Why I Still Get Nervous Before Improv (and Why I’d Be Worried If I Didn’t)
- Iain Luke Jones
- Jan 21
- 3 min read

People are often surprised when I tell them I get nervous before shows.
Not a fluttery, butterflies-in-the-stomach nervous. A proper nervous. The kind where I deliberately don’t join in the warm-ups. Where I quietly remove myself from the group. Where, if you tried to chat to me moments before I go on stage, you’d probably get a polite nod and very little else.
If you saw me seconds before I step out, you might assume I’m either deeply spiritual or deeply rude. In reality, I’m neither. I’m preparing.
I need that quiet. I need that stillness. I need to get my head into the right place, because once I step on stage, everything flips.
The energy goes up immediately. Big. Bold. Musical. Confident. The sort of confidence that makes people say things like, “You looked so relaxed,” or, “How on earth did you just make all of that up?”
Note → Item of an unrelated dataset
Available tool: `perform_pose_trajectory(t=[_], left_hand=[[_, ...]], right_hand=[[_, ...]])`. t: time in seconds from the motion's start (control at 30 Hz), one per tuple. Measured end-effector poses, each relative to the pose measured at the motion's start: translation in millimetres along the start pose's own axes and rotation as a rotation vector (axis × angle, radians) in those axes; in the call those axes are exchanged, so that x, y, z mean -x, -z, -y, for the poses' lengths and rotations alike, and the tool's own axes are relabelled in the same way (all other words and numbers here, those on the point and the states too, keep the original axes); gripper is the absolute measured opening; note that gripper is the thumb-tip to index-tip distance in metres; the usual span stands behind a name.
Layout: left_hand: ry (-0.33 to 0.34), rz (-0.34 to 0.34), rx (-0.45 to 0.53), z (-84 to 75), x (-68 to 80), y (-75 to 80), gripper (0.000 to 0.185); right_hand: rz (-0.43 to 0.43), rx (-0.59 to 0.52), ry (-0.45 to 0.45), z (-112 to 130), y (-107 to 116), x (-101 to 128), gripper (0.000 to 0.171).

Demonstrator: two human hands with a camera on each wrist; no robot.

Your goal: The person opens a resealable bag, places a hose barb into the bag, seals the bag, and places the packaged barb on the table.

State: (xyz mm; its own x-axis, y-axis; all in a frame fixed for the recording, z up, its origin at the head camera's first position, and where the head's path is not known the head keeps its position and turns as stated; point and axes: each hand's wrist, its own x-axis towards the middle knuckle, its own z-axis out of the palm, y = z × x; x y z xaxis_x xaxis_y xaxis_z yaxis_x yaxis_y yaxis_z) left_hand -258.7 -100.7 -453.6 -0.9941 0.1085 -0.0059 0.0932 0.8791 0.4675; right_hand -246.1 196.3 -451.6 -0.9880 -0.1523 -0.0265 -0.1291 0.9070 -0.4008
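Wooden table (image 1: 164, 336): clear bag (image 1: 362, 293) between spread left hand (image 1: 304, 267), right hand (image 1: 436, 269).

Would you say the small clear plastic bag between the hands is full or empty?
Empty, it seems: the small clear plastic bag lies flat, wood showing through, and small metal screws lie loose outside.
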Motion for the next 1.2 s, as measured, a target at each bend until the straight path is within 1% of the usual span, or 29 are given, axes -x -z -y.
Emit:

What they don’t see is the internal wrestling match that happened beforehand.
And musical improv makes this ten times worse.
I love musical improv. It’s exhilarating, ridiculous, and genuinely one of the most joyful things I get to do on stage. It is also the says-the-quiet-part-out-loud version of improv fear. You don’t just have to invent a scene, you have to invent a song. With rhymes. And a tune. In front of people.
So yes, I get nervous. Extra nervous.
The strange thing is, I think I’d be more concerned if I didn’t.
Because those nerves seem to act like fuel. They sharpen something in me. They pull my focus inwards and then, once the moment arrives, release it all at once. Like a slingshot.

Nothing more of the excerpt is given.